Every line of the material has to be retyped exactly.

——————

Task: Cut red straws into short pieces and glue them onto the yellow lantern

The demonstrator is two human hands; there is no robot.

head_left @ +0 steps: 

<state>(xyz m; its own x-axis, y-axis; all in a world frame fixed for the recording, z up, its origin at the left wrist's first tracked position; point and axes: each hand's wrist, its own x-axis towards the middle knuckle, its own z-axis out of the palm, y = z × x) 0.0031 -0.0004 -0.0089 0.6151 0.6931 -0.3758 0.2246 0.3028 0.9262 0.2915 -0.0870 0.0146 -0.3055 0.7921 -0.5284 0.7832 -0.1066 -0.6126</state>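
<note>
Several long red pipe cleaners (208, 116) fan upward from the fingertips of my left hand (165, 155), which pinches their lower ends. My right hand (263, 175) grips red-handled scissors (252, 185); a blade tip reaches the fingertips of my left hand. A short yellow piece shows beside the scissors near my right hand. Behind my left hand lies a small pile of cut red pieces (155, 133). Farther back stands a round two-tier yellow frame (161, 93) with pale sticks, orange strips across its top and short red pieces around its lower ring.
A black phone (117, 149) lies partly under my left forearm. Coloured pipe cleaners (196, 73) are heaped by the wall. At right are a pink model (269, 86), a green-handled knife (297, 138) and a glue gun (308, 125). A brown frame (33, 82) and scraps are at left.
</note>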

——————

◆ **Output for this task**
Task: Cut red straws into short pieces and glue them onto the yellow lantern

The demonstrator is two human hands; there is no robot.

head_left @ +0 steps: 

<state>(xyz m; its own x-axis, y-axis; all in a world frame fixed for the recording, z up, its origin at the left wrist's first tracked position; point and axes: each hand's wrist, its own x-axis towards the middle knuckle, its own z-axis out of the palm, y = z × x) 0.0031 -0.0004 -0.0089 0.6151 0.6931 -0.3758 0.2246 0.3028 0.9262 0.2915 -0.0870 0.0146 -0.3055 0.7921 -0.5284 0.7832 -0.1066 -0.6126</state>
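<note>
Several long red pipe cleaners (208, 116) fan upward from the fingertips of my left hand (165, 155), which pinches their lower ends. My right hand (263, 175) grips red-handled scissors (252, 185); a blade tip reaches the fingertips of my left hand. A short yellow piece shows beside the scissors near my right hand. Behind my left hand lies a small pile of cut red pieces (155, 133). Farther back stands a round two-tier yellow frame (161, 93) with pale sticks, orange strips across its top and short red pieces around its lower ring.
A black phone (117, 149) lies partly under my left forearm. Coloured pipe cleaners (196, 73) are heaped by the wall. At right are a pink model (269, 86), a green-handled knife (297, 138) and a glue gun (308, 125). A brown frame (33, 82) and scraps are at left.
</note>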

No more work is needed on this exercise.